2019: ano caos!

            Neste septuagésimo sétimo artigo, venho fazer um balanço do ano de 2019 que, na minha mais sincera opinião, felizmente esta chegando ao seu final. No texto farei diversas críticas, tanto construtivas como destrutivas. Inicio falando a vocês que os governos em todas suas esferas foram ineficientes, pelo simples e principal fato que “conseguiram” se endividarem cada vez mais, imaginava que não era possível, mas pasmem, eles fizeram o impossível. Vemos Estados da Federação totalmente sucateados e a própria administração federal passando por uma série de apuros, a situação é calamitosa.

 

            Vejamos dois exemplos clássicos do caos na saúde e educação: a primeira piorou mais ainda, hospitais superlotados, pessoas morrendo em corredores – um verdadeiro “engarrafamento” de macas – sem estrutura básica de atendimento e, principalmente, profissionais estressados e desvalorizados dentre outras situações.

           

            E a educação, o que dizer? Existe, atualmente, processo educacional nesse país? Quem pode me responder? Até poucos dias atrás nossas universidades estavam sem dinheiro para comprar até papel higiênico tipo “lixa” e, até hoje, continuam sucateadas caindo aos pedaços, literalmente. Alguém por aí escutou falar em educação básica? Existe no Brasil? Nossas crianças se não estudarem em colégios particulares que cobram quase dez mil reais de mensalidade estão sujeitas a ficarem andando nas ruas de terras, com fraldas sujas e em meio ao esgoto a céu aberto. Já cansaram de problemas, mas calma, tenho um compilado desses para apresentar a vocês facilmente,

            E o trabalhador brasileiro? É trágico! A vida do trabalhador nesse país é uma piada de péssimo gosto. Um exemplo: há um tempo atrás tínhamos refeições, no mínimo, três vezes ao dia com arroz, feijão, farinha de mandioca torrada e um pedaço de carne, no entanto, nos dias atuais temos apenas uma refeição por dia com arroz cortado, caldo de feijão (sem o grão) e farinha branca. Ah! não esqueça que hoje podemos comer meia banana d’água de sobremesa. Parece até engraçado se não fosse triste demais.

 

            E a política? Ops, não posso falar desse assunto, porque posso sofrer com algum “benefício” (ESTOU ME CENSURANDO).

 

            Ah lembrei meus leitores, e o trânsito no qual entendo bastante?

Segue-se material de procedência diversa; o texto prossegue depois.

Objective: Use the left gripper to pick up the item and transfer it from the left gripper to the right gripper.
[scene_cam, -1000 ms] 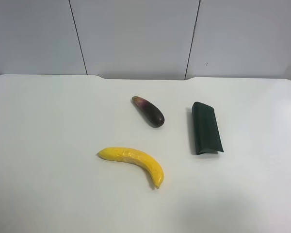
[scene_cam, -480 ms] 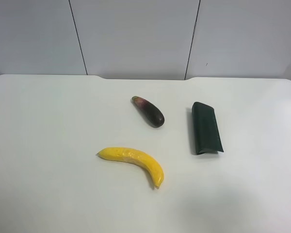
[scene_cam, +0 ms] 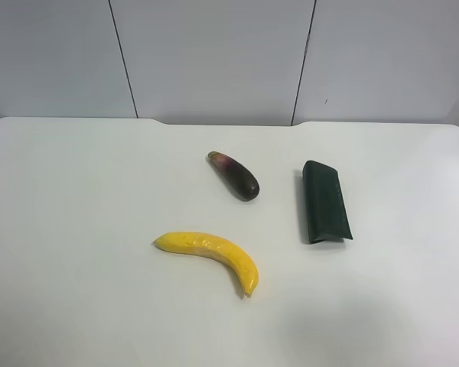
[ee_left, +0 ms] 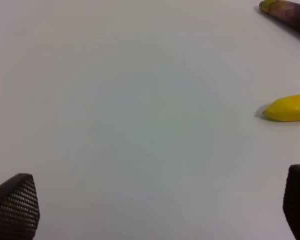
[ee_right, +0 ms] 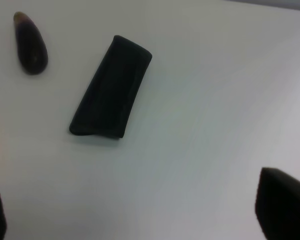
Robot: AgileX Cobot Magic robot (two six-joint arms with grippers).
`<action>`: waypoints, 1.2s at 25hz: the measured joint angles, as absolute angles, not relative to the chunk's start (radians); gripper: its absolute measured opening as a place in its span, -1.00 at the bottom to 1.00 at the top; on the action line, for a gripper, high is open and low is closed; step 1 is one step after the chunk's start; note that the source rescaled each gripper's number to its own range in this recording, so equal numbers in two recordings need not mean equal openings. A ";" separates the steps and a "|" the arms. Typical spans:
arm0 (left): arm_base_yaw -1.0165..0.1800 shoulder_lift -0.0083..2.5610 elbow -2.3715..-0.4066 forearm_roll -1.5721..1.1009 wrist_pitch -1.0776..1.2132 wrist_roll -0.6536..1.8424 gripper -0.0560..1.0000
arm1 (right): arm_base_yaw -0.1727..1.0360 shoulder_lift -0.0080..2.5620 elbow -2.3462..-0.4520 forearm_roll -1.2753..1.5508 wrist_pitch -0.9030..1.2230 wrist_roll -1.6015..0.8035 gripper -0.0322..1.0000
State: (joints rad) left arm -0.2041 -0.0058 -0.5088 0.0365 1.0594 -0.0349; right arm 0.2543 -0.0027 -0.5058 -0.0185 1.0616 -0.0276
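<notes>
The item, a dark green flat oblong case, lies on the white table right of centre in the exterior high view; no arm shows there. The right wrist view looks down on the item from a distance. My right gripper stands open, its fingertips wide apart over bare table, nothing between them. My left gripper is open too, with fingertips at both sides of its view, hovering above bare table. The item is out of the left wrist view.
A yellow banana lies near the table's middle, and its tip shows in the left wrist view. A dark purple eggplant lies behind it, left of the item, also eggplant and eggplant. Grey wall panels stand behind the table.
</notes>
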 joint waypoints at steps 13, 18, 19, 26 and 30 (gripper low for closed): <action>-0.033 -0.006 -0.509 0.037 1.059 -0.035 1.00 | 0.136 -0.003 -0.506 -0.019 1.061 -0.028 1.00; -0.033 -0.006 -0.509 0.037 1.059 -0.035 1.00 | 0.135 -0.003 -0.506 -0.019 1.060 -0.028 1.00; -0.033 -0.006 -0.509 0.037 1.059 -0.035 1.00 | 0.135 -0.003 -0.506 -0.019 1.060 -0.028 1.00; -0.033 -0.006 -0.509 0.037 1.059 -0.035 1.00 | 0.097 -0.003 -0.506 -0.019 1.060 -0.028 1.00; -0.033 -0.006 -0.509 0.037 1.059 -0.035 1.00 | 0.064 -0.003 -0.506 -0.019 1.060 -0.027 1.00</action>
State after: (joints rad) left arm -0.0330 -0.0058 -0.5088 0.0365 1.0594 -0.0349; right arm 0.0642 -0.0027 -0.5058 -0.0185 1.0605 -0.0267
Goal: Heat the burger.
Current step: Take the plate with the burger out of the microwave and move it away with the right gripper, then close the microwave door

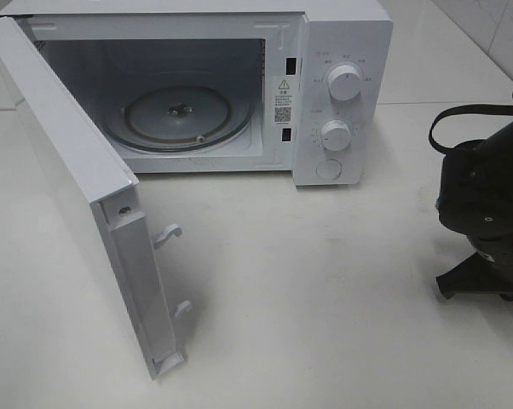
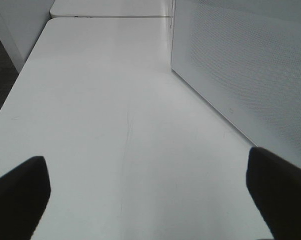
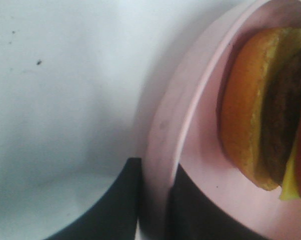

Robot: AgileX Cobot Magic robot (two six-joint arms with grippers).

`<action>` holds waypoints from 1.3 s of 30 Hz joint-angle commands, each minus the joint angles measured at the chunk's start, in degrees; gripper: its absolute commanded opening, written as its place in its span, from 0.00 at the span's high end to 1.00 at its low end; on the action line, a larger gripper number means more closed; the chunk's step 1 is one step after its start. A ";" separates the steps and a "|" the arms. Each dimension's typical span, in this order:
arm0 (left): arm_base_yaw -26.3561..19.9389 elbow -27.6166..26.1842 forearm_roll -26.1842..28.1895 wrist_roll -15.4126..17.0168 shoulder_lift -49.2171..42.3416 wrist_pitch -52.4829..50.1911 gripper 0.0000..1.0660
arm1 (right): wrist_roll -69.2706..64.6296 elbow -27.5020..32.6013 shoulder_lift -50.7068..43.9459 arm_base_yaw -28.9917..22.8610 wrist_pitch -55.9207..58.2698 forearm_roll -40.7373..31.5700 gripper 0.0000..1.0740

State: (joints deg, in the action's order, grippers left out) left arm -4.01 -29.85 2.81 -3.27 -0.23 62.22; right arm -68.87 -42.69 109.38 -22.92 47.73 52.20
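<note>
Right gripper point(image 3: 153, 210): two dark fingers point(image 3: 118, 205) pinched on the rim of one pink plate point(image 3: 165, 125).
Burger point(image 3: 263, 107): one, sitting on that plate.
Left gripper point(image 2: 150, 192): spread wide, holding nothing.
Microwave point(image 1: 342, 51): one, door point(image 1: 65, 179) open; two knobs point(image 1: 345, 83).
Table point(image 1: 308, 298): white.

The burger point(image 3: 270, 110) sits on a pink plate point(image 3: 165, 130), seen only close up from the right wrist: a glossy orange-brown bun, a dark patty beside it and a corner of yellow cheese showing, near the plate's raised rim
</note>
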 commanded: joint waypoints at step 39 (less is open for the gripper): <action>-0.29 0.17 -0.11 0.29 -0.40 -0.80 0.06 | 53.86 -0.52 -32.43 0.06 -4.35 -35.87 0.41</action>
State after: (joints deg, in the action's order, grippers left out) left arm -4.01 -29.85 2.81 -3.27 -0.23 62.22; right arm -21.08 -43.09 80.27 -22.80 43.60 22.29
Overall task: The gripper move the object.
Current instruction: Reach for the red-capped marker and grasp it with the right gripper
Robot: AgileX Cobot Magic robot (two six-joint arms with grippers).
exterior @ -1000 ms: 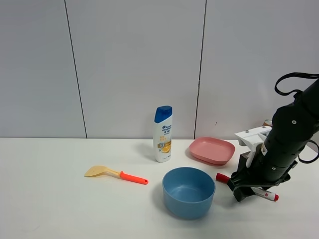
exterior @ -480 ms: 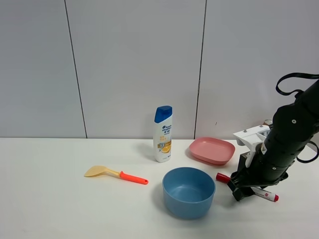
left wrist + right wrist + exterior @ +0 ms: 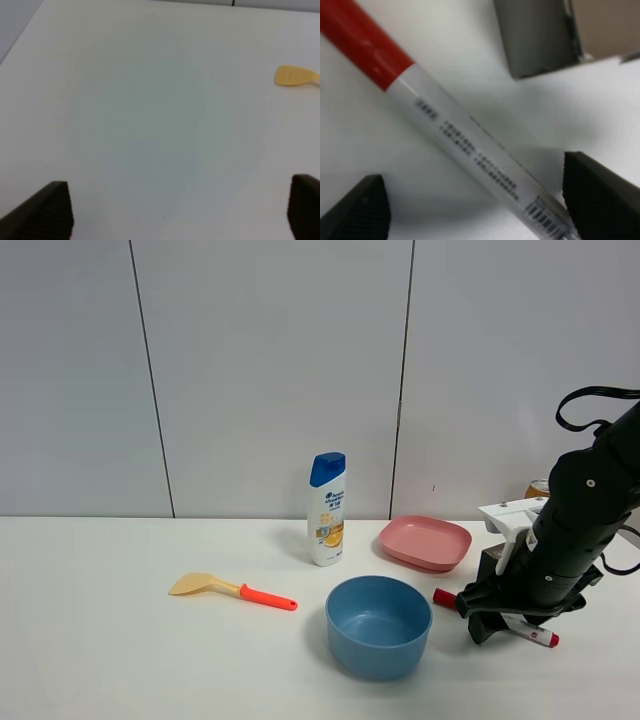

Continua matando desenfreadamente mais do que guerras, porém para os governos esse tema fica em décimo oitavo plano de prioridade, ou melhor, não há nenhuma relevância para os gestores do dinheiro público. Continuaremos a ver, por muito e muito tempo, pessoas morrendo em nossas ruas, avenidas e rodovias. FATO!

 

O que fazer?

NADA

 

A corrupção é a doença que mata o Brasil!